Feedback is an interesting thing – thank you to everyone who responded to On mediocrity (9 July) – there’s the public face and the private face, where (as was discussed) everyone says “you’re great” to your face but god knows what’s going on behind your back. Writing for print can be like sending words into a void, and by the time one piece is published you’re in the thick of researching and writing the next, or even the one after, so print feedback can seem a little disconnected (if you get it at all). That’s one of the beauties of the internet: immediacy – both of publication and response, and why it lends itself to a particular kind of debate – immediate, urgent, multi-voiced. It’s also why I think CIRCA should start printing again as soon as possible – because we need space for both types of writing and of reply.

On to something new… The Kilkenny Arts Festival opens this weekend, with the art element this year curated by Oliver Dowling. Dowling is also one of the Curators of Dublin Contemporary, to take place in 2011. This convenient coincidence led me to think about the differences between, and also the value of such different events in the art landscape in Ireland. Summer in Ireland is thick with festivals – not just arts – but the arts festivals all have their visual element, and these range from a show of local artists in an available venue, to significant exhibitions and commissions (I’m thinking, for example, of Brian O’Doherty’s The Lookout: Fort within a Fort, at Kinsale last year). The eclecticism of the summer arts festivals also gives space for that ‘holy grail’ of the arts: New Audiences; to come to the work, as towns and cities are filled with a mixture of locals, tourists, theatre-goers, visual-arts attenders and people who came to see the Tindersticks.

Budgets have, of course, been cut back to the bone, and sponsors, a former mainstay, are far thinner on the ground. In this landscape, it’s a brave move to commit budgets the size of the one backing Dublin Contemporary.
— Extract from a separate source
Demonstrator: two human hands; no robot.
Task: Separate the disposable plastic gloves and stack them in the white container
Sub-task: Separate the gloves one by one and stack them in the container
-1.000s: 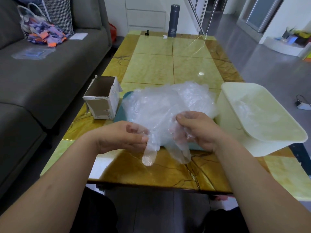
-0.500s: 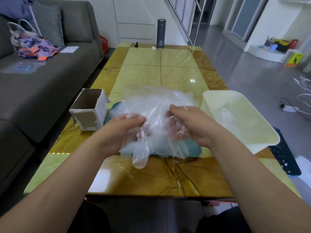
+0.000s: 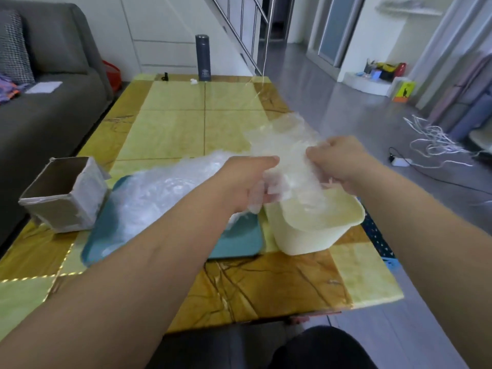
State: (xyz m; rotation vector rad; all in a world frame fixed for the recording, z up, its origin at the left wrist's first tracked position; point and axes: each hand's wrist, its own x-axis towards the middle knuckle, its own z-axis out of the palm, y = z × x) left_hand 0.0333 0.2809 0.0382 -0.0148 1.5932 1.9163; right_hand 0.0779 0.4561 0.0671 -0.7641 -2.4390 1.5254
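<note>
Both our forearms reach fwd over the near edge of the marble coffee table. Our left hand and right hand each pinch one side of a clear plastic glove, fingers curled, holding it spread just above the white container at the table's right edge. More gloves lie in a crumpled pile on a teal tray just left of the container, w/ an open cardboard box near the left edge.

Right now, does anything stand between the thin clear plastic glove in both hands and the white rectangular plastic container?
Nothing visible does. The left hand and right hand hold the glove just above the container's open top.
</note>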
Maybe that’s what we need – something enormously international. The question (with all of these events) is: why? Culture is increasingly sold as a economic stimulator and tourist magnet, and I’m certainly not going to argue against any arguments for culture. On the other hand, should such projects fail, the fall-out would be felt across the arts. In terms of sport, anecdotally, I have been told it cost €30 million to bring the Ryder Cup to Ireland (I can’t actually believe this), but that there has been no measurable increase in golf tourism since.

So the question is, in times of limited resources, do you put your money behind grassroots initiatives, or flagship projects (if it has to be an ‘either / or’)? One thing I have never seen the logic of wasting money on though – and both Kilkenny Arts Festival and Dublin Contemporary were guilty of this – is launches for things that haven’t happened yet. They’re sometimes nice to go to, but I can’t help thinking (beyond the photo in the papers the next day), always pretty unnecessary.